## REQUIRED WORK
Going through the data below, please show each line containing the string "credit".
-=-=-
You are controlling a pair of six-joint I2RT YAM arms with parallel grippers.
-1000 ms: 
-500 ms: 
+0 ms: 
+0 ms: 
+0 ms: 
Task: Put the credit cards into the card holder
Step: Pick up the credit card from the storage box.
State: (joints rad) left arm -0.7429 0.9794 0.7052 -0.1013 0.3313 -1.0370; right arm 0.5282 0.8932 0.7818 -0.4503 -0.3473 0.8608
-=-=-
## TASK ANSWER
Task: Put the credit cards into the card holder
Step: Pick up the credit card from the storage box.

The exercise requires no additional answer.